# Insurances in Germany



## Kent980 (5 mo ago)

Hello,

I come from UK and soon I should be in Germany...
In UK I have several insurances and I wonder how they would be replaced in Germany:

1. Employment insurance (in Germany is compulsory, it's all OK)
2. Critical illness?
3. Accident?
4. Sickness?
5. Life insurance (lump sump to my family, I think it's pretty standard in any country)
6. Private health insurance (as far as I know, in Germany they are private but compulsory, so, it should be all good, right? Do you have any specific suggestions about those?)
7. Car insurance (any remark?)
8. Bicycle insurance (really not urgent, but if anyone has any recommendations, it's all welcome)


----------



## *Sunshine* (Mar 13, 2016)

1. If you're employed in Germany, unemployment insurance contributions will be deducted automatically and you'll be eligible after 12 months of contributions. 

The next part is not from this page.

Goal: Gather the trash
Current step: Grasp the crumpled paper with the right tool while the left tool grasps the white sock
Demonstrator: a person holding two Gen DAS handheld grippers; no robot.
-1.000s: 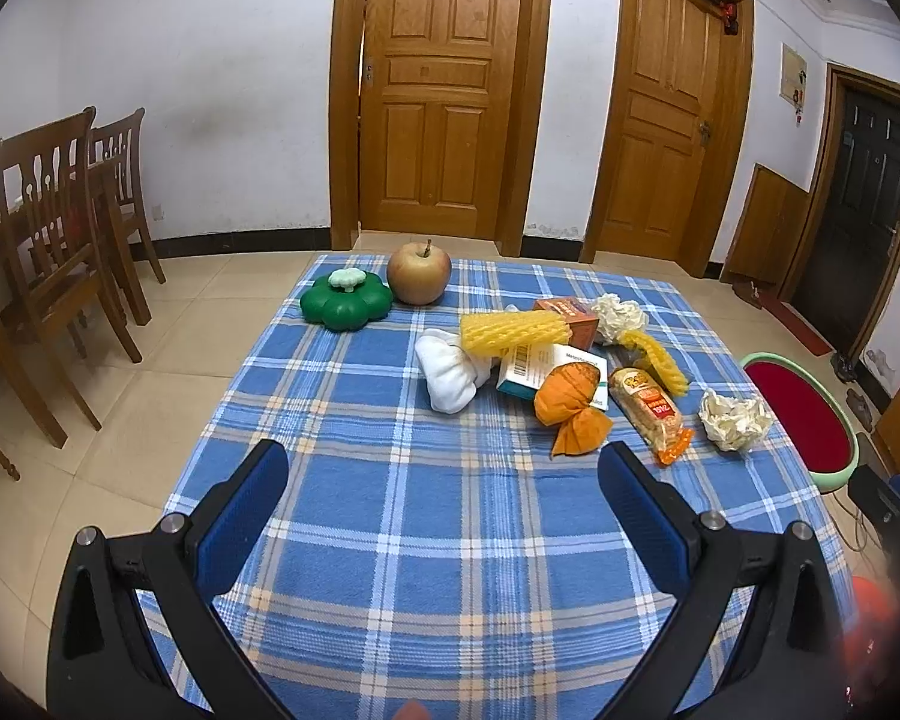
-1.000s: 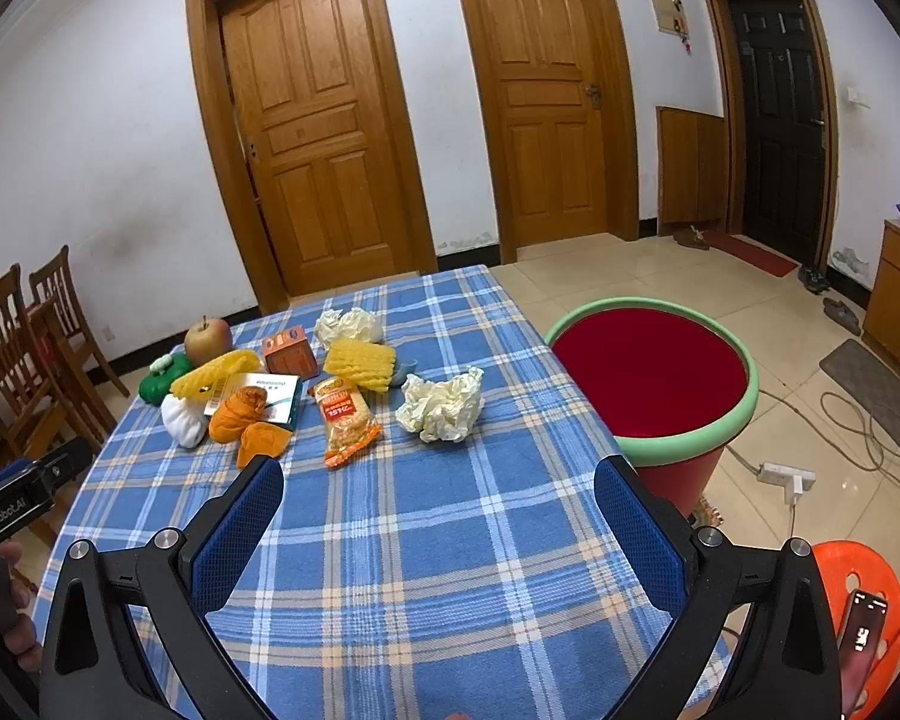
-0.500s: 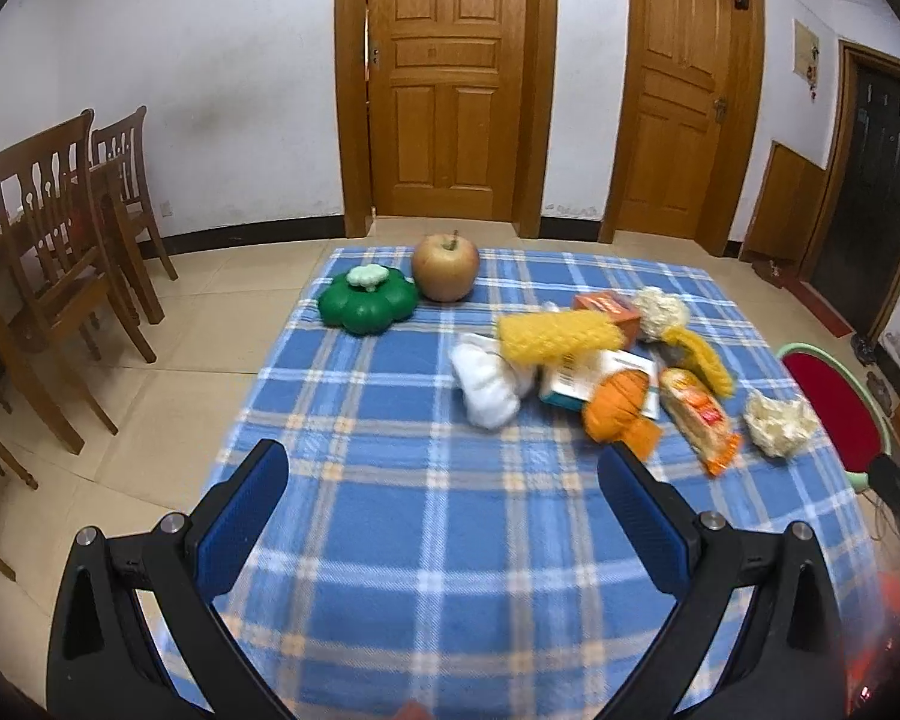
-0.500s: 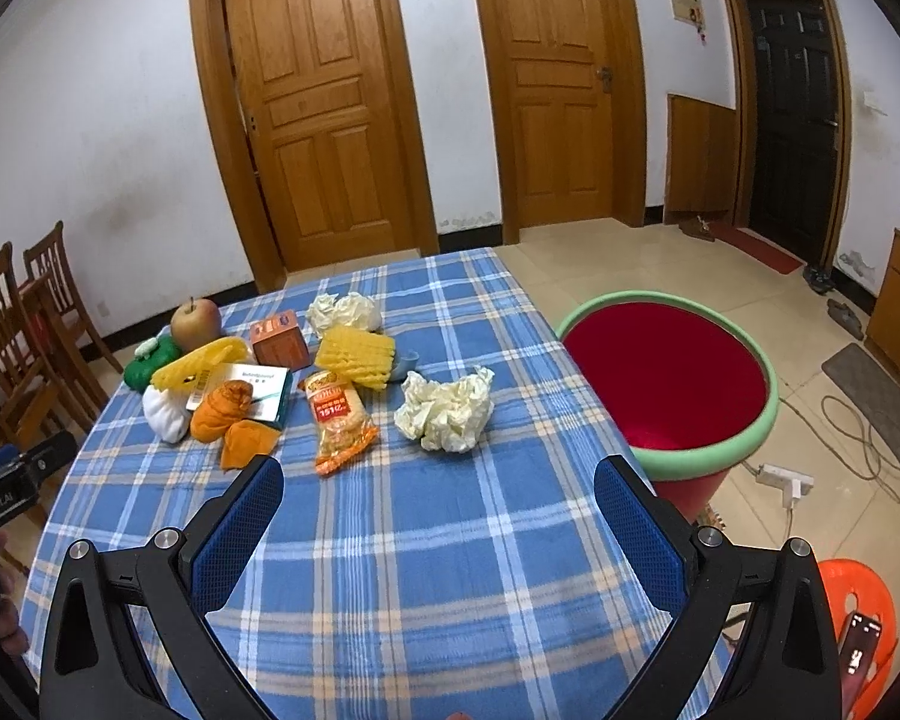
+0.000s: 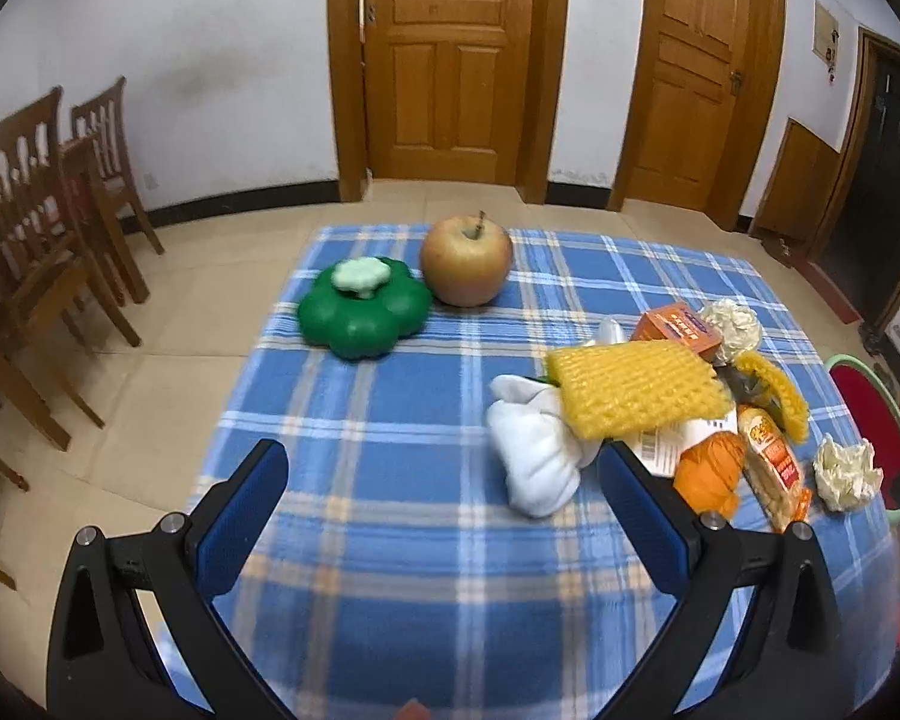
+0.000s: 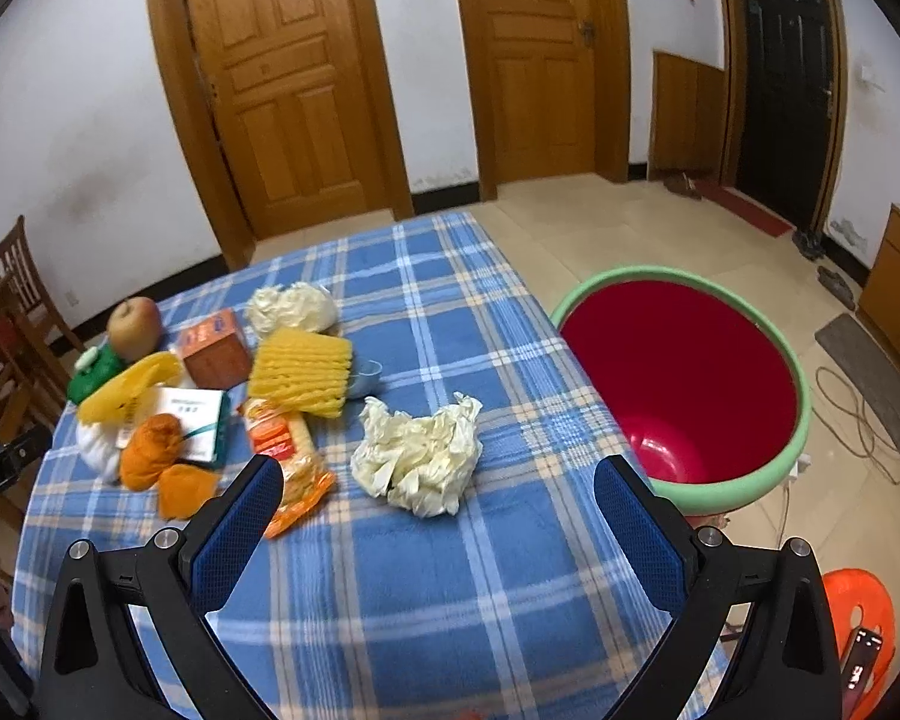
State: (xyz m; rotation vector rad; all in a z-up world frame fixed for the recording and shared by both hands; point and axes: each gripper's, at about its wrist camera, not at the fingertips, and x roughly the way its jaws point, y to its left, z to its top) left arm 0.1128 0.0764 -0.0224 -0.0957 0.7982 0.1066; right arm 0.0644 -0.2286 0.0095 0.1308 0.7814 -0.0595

2. + 3. + 5. Consult a broker specialised in foreigners. 

4. What exactly do you mean? 

6. Health insurance is compulsory in Germany and Germany has both a public and private system. Opting out of the public system is generally a one way street. If you earn less than 64k you are required to have public health insurance. 

7. If you have a car it is compulsory.

8. It is usually an add on to your _Hausrat_ and _Haftpflicht_. 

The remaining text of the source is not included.